● What this task involves: Where the records below reach the line containing "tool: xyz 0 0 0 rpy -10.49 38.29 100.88", start transcribing, and end with the line containing "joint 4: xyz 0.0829", exactly and with nothing else added.

(Material for this task)

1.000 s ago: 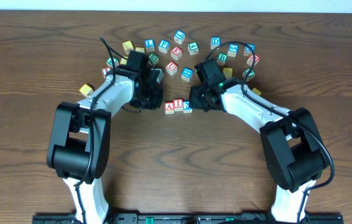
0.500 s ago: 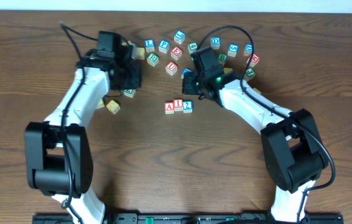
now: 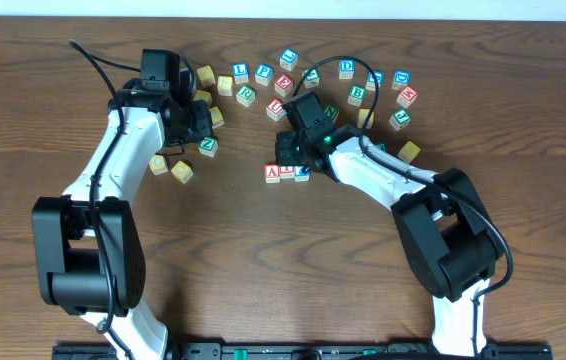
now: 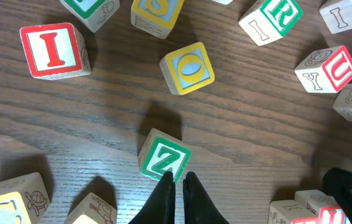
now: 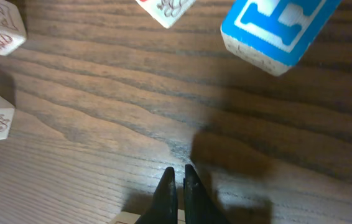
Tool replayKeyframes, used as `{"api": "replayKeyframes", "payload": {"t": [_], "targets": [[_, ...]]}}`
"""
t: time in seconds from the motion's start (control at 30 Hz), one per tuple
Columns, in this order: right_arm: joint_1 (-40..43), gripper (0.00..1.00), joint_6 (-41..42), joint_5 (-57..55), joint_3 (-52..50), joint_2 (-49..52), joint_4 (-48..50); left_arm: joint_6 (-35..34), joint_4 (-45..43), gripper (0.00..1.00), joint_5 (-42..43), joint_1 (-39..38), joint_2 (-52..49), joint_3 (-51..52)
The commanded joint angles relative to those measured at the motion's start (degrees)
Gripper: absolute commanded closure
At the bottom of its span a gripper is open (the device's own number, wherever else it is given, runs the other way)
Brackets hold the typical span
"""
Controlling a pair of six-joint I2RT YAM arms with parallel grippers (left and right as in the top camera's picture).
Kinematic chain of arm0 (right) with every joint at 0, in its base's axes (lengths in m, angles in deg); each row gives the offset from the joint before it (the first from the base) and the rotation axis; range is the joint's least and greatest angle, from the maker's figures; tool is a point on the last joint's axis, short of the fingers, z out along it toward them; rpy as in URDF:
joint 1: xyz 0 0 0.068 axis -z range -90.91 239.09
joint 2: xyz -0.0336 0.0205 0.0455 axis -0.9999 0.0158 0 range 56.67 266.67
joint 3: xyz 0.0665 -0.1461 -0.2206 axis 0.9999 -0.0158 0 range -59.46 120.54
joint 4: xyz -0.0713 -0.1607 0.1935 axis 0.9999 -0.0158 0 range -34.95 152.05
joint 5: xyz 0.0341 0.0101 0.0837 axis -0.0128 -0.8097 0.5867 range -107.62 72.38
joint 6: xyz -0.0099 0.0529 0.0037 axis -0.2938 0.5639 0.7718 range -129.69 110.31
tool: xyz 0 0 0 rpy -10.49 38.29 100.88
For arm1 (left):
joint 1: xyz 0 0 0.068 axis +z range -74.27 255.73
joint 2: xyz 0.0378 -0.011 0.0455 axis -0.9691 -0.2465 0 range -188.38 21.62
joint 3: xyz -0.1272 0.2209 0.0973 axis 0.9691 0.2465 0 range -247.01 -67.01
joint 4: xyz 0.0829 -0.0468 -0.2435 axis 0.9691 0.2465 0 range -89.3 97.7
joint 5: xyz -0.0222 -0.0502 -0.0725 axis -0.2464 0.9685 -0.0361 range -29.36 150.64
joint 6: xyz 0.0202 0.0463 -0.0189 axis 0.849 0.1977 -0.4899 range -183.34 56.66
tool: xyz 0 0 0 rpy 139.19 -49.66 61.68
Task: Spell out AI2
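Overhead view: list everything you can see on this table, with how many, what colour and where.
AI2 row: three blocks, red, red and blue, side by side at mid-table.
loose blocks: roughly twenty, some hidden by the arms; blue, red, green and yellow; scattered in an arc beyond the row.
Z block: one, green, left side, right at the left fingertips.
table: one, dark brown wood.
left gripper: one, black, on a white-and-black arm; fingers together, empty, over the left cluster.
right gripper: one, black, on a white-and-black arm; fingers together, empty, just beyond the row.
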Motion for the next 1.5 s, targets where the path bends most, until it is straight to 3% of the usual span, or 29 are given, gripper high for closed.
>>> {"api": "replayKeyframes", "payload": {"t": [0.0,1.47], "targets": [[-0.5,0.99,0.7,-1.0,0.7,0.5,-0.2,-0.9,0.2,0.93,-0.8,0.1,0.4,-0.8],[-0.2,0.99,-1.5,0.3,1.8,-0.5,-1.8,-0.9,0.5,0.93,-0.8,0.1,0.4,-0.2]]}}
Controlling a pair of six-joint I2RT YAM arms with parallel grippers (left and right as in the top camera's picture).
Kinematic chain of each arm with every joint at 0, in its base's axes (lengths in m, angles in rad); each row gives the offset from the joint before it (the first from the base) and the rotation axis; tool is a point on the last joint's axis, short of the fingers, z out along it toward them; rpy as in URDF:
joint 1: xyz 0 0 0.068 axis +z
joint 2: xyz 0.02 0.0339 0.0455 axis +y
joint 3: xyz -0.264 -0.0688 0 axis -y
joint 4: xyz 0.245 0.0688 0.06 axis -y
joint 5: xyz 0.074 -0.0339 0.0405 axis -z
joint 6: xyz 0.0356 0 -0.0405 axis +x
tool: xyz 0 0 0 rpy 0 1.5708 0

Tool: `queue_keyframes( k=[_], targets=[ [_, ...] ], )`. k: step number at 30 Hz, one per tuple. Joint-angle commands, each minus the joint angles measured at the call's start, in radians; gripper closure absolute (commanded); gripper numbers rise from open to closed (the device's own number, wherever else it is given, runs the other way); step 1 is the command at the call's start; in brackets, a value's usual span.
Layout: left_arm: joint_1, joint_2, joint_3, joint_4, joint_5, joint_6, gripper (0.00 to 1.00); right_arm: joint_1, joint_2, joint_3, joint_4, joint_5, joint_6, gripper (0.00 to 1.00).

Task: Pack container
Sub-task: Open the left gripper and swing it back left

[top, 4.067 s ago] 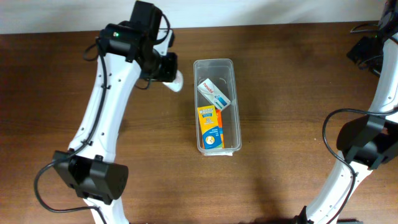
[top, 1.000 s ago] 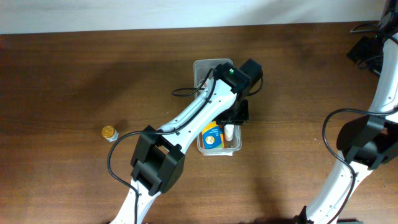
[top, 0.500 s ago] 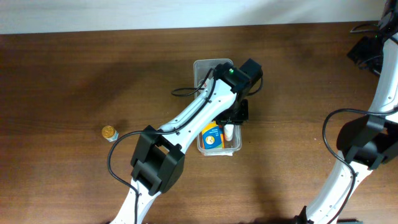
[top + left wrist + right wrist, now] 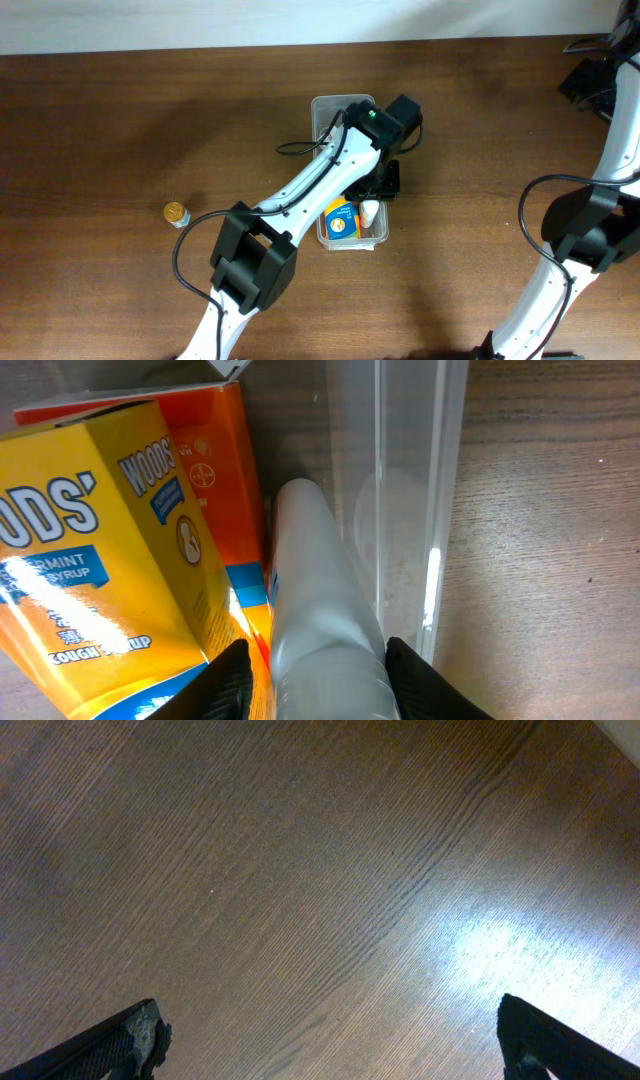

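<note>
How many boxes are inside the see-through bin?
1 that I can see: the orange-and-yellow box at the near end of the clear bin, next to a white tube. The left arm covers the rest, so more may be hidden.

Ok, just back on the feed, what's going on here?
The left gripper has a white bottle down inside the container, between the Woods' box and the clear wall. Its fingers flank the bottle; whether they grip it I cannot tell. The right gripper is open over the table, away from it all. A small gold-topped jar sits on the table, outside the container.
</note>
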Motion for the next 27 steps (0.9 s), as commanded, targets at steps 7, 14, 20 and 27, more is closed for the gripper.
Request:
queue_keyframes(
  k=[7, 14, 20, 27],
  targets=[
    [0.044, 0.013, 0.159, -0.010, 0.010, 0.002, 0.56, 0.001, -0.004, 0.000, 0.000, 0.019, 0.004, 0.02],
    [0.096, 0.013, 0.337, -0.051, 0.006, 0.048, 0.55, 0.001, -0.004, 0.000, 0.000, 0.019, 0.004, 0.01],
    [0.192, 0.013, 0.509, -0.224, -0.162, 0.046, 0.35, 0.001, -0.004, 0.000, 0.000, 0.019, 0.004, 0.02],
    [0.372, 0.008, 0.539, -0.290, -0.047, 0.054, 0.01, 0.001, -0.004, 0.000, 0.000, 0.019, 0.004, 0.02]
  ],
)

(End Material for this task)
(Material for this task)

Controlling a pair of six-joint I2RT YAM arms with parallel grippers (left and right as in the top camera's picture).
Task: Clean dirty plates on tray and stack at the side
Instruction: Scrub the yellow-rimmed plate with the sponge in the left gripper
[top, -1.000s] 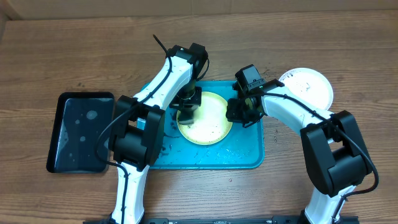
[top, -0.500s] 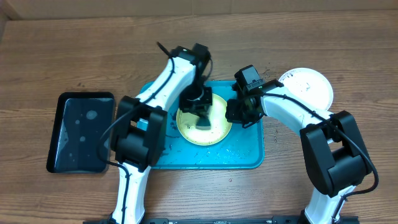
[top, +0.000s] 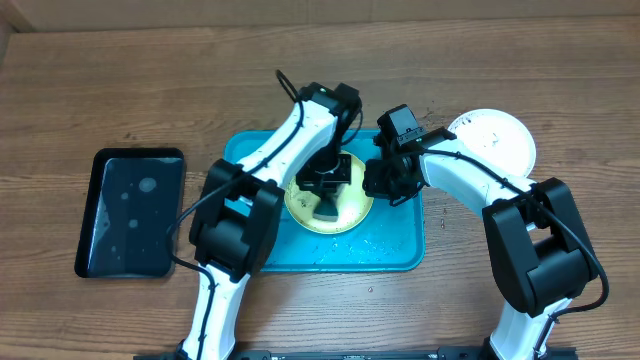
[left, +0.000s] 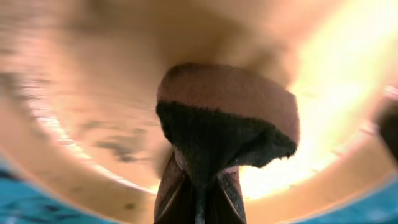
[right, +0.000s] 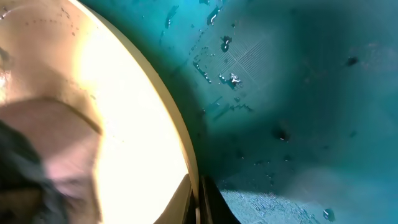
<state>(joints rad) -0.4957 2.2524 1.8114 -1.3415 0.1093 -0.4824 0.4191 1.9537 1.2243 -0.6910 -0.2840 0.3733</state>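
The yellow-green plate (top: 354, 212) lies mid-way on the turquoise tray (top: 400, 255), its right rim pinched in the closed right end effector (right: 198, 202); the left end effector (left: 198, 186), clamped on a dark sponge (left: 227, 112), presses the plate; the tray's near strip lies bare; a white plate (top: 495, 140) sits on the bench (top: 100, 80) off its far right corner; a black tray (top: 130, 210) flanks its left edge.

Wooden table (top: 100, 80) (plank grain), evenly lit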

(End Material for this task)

● Exercise answer:
tool: xyz 0 0 0 rpy -10.49 38.29 100.88
For arm1 (left):
joint 1: xyz 0 0 0.068 axis +z range -74.27 255.73
joint 2: xyz 0.0378 -0.011 0.0455 axis -0.9691 -0.2465 0 range -188.38 21.62
joint 3: xyz -0.1272 0.2209 0.0973 axis 0.9691 0.2465 0 range -247.01 -67.01
joint 4: xyz 0.0829 -0.0468 -0.2435 axis 0.9691 0.2465 0 range -89.3 97.7

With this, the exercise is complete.